▸ **What needs to be done**
No pictures belong in the copy. Set down exactly the lines from the one that contains "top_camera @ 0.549" through the end of the data.

▸ **Provided material**
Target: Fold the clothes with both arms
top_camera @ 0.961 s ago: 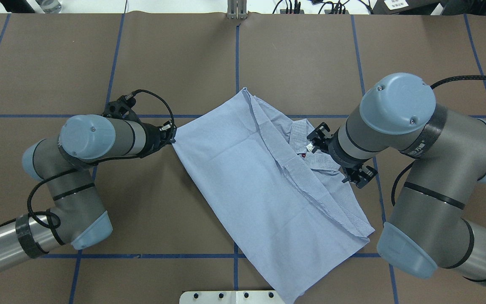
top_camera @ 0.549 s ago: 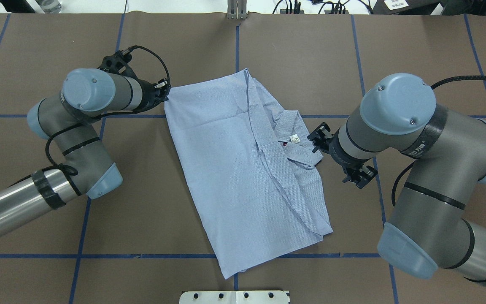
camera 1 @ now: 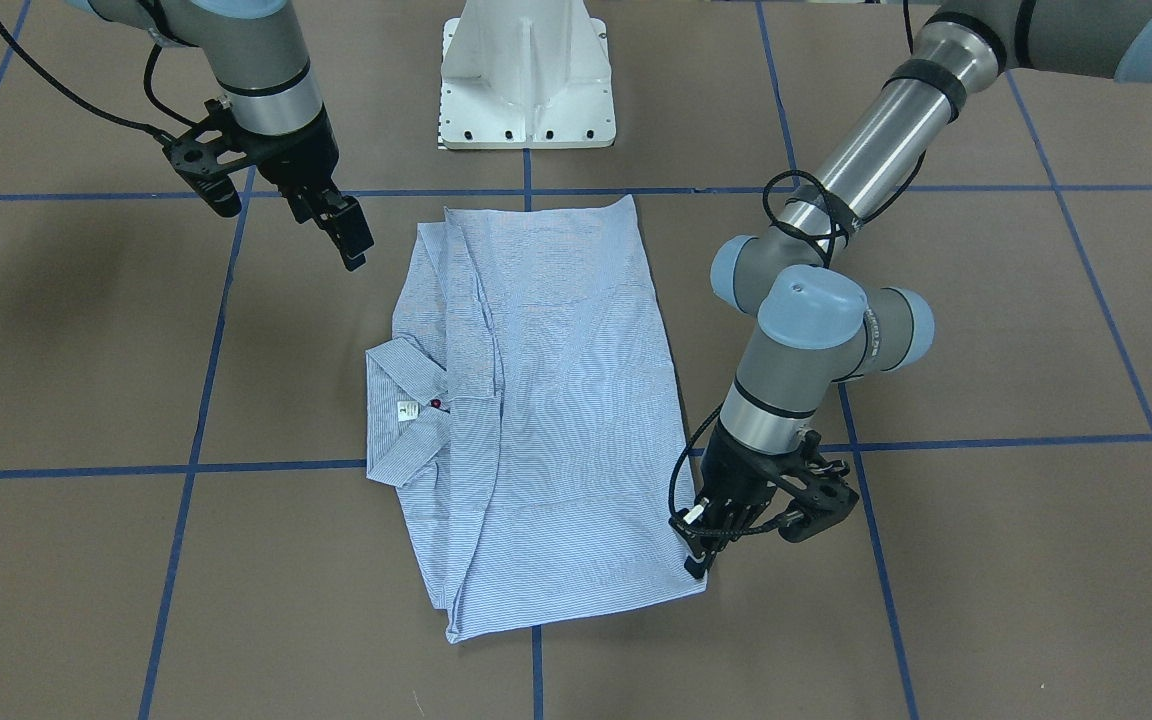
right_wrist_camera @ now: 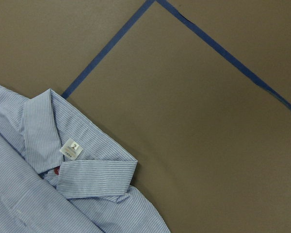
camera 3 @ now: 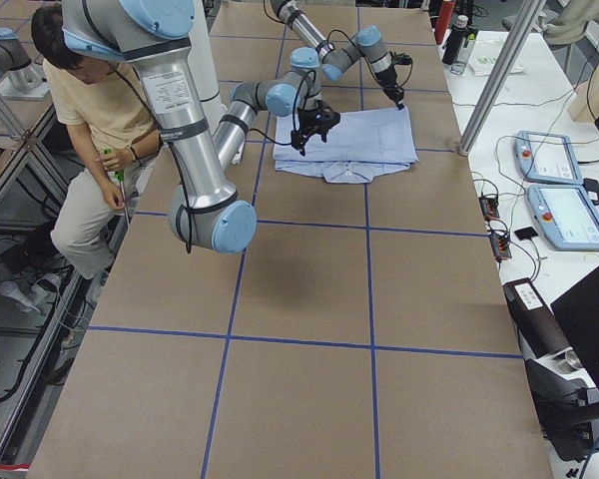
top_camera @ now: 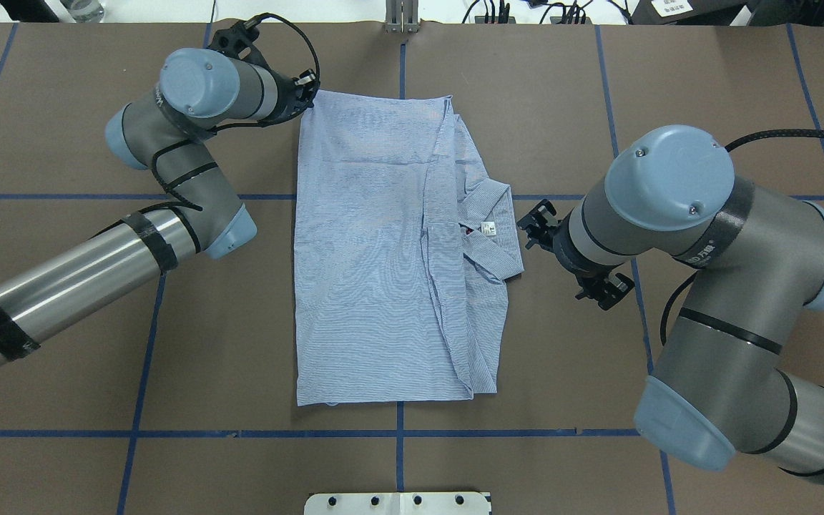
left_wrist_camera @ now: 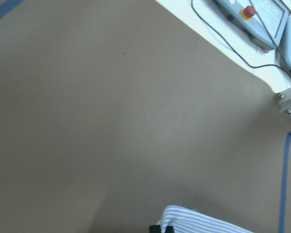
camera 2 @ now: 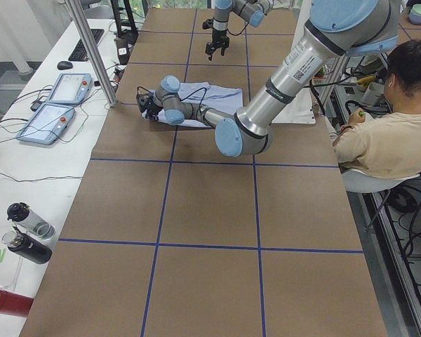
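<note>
Shirt label: sharpest right-wrist view

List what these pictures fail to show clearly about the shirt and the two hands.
Right hand fingers: overhead view, hidden under its own wrist.
Left hand fingertips: left wrist view, cut by the bottom edge.
The shirt's underside: every view, covered by its folded layers.
The label's print: right wrist view, too small.
</note>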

▸ **Solution for this task**
top_camera @ 0.549 s ago: 
camera 1 @ now: 
right_wrist_camera @ now: 
camera 3 @ now: 
top_camera @ now: 
left_wrist_camera @ now: 
camera 2 @ now: 
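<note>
Shirt label: sharpest right-wrist view

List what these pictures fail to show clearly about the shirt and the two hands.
Right hand fingers: overhead view, hidden under its own wrist.
Left hand fingertips: left wrist view, cut by the bottom edge.
The shirt's underside: every view, covered by its folded layers.
The label's print: right wrist view, too small.
</note>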

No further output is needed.